- **TASK INSTRUCTIONS**:
In the listing below, locate the line that contains "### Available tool" and the line that contains "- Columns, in". Restate word for word those two lines and every line between them, and nothing else.

- **SUPPLIED DATA**:
╔══

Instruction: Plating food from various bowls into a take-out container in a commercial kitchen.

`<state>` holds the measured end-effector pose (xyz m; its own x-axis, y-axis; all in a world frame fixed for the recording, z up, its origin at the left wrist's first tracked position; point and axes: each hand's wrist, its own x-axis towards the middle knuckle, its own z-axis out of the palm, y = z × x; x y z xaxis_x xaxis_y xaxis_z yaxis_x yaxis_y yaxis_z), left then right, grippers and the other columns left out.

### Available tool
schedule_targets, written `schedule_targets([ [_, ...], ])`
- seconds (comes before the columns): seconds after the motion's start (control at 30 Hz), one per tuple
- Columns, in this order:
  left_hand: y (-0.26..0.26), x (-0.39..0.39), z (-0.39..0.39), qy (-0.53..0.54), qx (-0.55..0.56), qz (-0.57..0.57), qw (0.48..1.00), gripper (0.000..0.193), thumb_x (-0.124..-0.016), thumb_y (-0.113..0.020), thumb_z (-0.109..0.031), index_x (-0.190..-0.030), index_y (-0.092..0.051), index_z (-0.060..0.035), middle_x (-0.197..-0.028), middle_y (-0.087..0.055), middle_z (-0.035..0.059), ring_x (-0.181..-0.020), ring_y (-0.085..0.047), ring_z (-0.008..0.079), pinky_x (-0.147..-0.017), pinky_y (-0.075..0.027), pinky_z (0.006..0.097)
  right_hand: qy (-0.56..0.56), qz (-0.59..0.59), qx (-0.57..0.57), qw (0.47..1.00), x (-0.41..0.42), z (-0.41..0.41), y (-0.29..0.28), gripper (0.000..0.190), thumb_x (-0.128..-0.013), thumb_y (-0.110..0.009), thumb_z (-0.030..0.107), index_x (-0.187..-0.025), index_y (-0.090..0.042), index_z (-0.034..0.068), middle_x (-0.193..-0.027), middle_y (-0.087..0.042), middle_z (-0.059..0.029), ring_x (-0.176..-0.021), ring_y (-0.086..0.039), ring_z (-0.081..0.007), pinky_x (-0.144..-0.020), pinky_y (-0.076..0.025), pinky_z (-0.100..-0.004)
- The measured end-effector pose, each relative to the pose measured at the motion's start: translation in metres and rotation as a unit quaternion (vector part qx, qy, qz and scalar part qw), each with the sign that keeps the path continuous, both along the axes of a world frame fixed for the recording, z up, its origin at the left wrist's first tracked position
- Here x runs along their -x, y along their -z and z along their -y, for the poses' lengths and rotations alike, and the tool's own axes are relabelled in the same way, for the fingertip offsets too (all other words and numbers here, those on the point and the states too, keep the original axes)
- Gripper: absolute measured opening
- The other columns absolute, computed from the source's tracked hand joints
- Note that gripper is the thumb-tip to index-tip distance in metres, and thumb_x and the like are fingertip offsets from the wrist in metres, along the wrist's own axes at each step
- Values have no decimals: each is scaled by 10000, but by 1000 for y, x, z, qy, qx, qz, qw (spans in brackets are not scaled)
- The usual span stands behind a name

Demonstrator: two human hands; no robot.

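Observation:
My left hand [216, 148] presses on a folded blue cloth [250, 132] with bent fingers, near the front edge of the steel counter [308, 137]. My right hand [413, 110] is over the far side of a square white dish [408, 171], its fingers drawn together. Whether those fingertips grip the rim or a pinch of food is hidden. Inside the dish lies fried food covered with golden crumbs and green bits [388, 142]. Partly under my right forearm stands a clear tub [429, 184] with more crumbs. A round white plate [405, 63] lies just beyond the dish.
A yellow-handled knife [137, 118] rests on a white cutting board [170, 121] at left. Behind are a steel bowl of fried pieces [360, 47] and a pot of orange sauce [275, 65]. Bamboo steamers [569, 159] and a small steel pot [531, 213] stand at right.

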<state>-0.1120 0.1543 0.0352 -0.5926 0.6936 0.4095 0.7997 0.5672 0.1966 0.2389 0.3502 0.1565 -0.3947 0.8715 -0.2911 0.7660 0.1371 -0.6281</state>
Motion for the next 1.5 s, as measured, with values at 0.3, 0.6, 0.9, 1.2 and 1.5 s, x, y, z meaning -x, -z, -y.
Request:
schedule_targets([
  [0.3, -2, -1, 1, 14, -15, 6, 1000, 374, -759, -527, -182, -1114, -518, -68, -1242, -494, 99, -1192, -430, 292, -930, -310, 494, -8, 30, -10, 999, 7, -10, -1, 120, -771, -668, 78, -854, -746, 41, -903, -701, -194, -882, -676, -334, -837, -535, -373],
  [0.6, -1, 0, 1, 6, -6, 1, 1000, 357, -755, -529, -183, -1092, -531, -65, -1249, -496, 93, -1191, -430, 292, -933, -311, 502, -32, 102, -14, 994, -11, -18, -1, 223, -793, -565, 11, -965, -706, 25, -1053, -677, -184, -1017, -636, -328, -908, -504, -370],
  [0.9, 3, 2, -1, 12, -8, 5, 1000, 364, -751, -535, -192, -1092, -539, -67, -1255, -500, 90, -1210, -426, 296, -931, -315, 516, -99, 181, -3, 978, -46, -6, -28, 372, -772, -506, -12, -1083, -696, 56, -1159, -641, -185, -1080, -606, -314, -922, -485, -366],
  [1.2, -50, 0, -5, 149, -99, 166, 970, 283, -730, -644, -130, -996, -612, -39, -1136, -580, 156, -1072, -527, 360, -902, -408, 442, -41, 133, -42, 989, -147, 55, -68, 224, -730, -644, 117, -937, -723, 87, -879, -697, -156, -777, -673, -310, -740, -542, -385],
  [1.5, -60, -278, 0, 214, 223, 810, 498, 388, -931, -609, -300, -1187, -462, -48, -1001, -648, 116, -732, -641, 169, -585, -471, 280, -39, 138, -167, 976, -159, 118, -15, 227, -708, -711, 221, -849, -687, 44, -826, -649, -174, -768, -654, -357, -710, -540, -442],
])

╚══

- **TASK RESPONSE**:
### Available tool
schedule_targets, written `schedule_targets([ [_, ...], ])`
- seconds (comes before the columns): seconds after the motion's start (control at 30 Hz), one per tuple
- Columns, in this order:

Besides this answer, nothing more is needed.